Serving Christ Alone (SCA), which plans to open a new head office in Newmarket, Ontario in August, was formerly known as Shantymen International. It changed its name at the end of May, because those working for the organization found many people were unfamiliar with the term “shanty.”
Founded by William Henderson in 1907, the Shantymen targeted isolated areas; typically missionaries went into backwoods lumber and mining camps where the workers lived in ramshackle cabins called shanties.
“Some of our retired missionary women remember being alone with their children while their men went to one place or another,” says SCA spokesperson Celeste Zugec.
“In some places there wasn’t a church for 400 kilometres. Remember the old circuit preachers? That is what a lot of our people did.”
SCA missionaries still serve isolated communities in deep forest areas, offshore islands or the far north. However, other groups of people have been added to the list.
“Prisons are another form of isolation,” says Zugec. “There aren’t enough Christian ministers or witness in the prisons.” Also included are seniors’ residences, truck stops and work locations; anywhere people are isolated, says Zugec.
Centres develop
As well as a new name and head office, the organization is also developing ministry centres in every province and territory. Sixty per cent of SCA’s missionaries are now associated with the year-round facilities that help alleviate isolation while providing better service to the surrounding area.

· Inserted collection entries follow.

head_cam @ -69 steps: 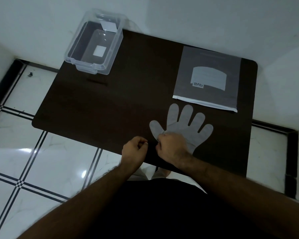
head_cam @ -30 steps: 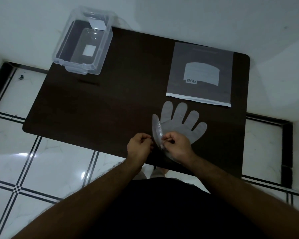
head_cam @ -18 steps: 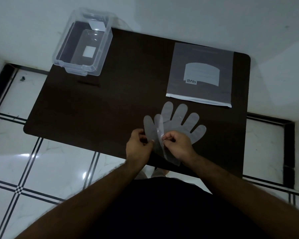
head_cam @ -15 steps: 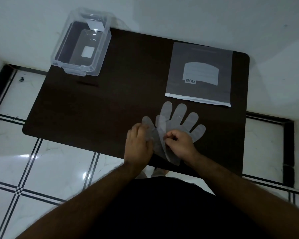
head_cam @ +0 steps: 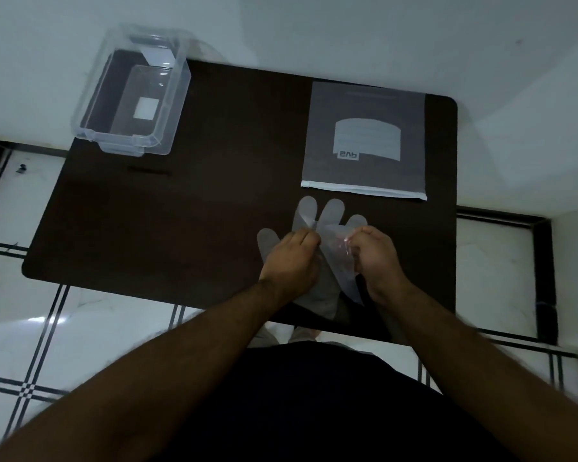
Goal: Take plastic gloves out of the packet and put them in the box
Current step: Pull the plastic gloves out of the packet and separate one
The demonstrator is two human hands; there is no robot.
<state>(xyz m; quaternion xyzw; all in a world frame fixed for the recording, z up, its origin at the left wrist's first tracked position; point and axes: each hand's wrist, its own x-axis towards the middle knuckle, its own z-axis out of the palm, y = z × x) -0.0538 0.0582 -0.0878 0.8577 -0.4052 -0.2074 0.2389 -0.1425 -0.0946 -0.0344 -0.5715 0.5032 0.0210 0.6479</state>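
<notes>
A translucent plastic glove [head_cam: 317,215] lies flat on the dark table [head_cam: 187,211] near its front edge, fingers pointing away from me. My left hand [head_cam: 291,258] presses on the glove's palm with fingers curled. My right hand [head_cam: 374,258] pinches a folded-over part of the glove [head_cam: 336,248] and lifts it off the table. The grey glove packet [head_cam: 364,141] lies flat just beyond the glove. The clear plastic box [head_cam: 132,98] stands open at the table's far left corner, with only a white label showing inside.
White walls border the table at the back and right. White floor tiles [head_cam: 80,335] with black lines lie below the table's left and front edges. My dark clothing fills the bottom of the view.
The glove's right side has been folded over toward the middle. My right hand moved right and up with the plastic; my left hand shifted right onto the glove's palm.
</notes>
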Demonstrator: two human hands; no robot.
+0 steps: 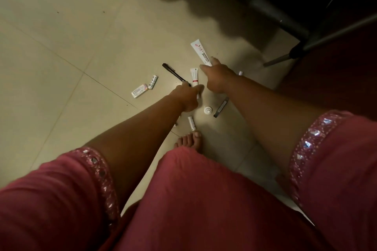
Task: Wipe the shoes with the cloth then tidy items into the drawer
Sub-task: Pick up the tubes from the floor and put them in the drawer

The centres evolved from summer youth camps operated by SCAone on an offshore B.C. island and three others in remote communities of the Prairie provinces. Now they offer Bible-based summer camps, schools, counselling, rehabilitation programs, marriage and family-strengthening services and other community programs.
The newest centre, Eagle’s Cove, is being built near Thunder Bay, Ontario. The centres provide a strong sense of community for the once-isolated missionaries and their families. “We believe that the ministry, personal development and accountability of SCA missionaries are enhanced when working in connection with a ministry centre,” says SCA board chairman Bruce Malcolm.
Modern technology has also lessened much of the isolation for remote communities. “People are so connected now because of satellite, the internet and all of those things,” says Zugec. “However, they still are geographically isolated.”
SCA International continues with the tradition of telling non-Christians about Christ. “We’ve been faithful to solid evangelism and solid doctrine for nearly 100 years,” says Zugec. “We believe God is blessing SCA [through the ministry centres.]”
And as much as things are changing for the organization, one thing remains the same: their slogan. “Sometimes going into all the world means staying right here.”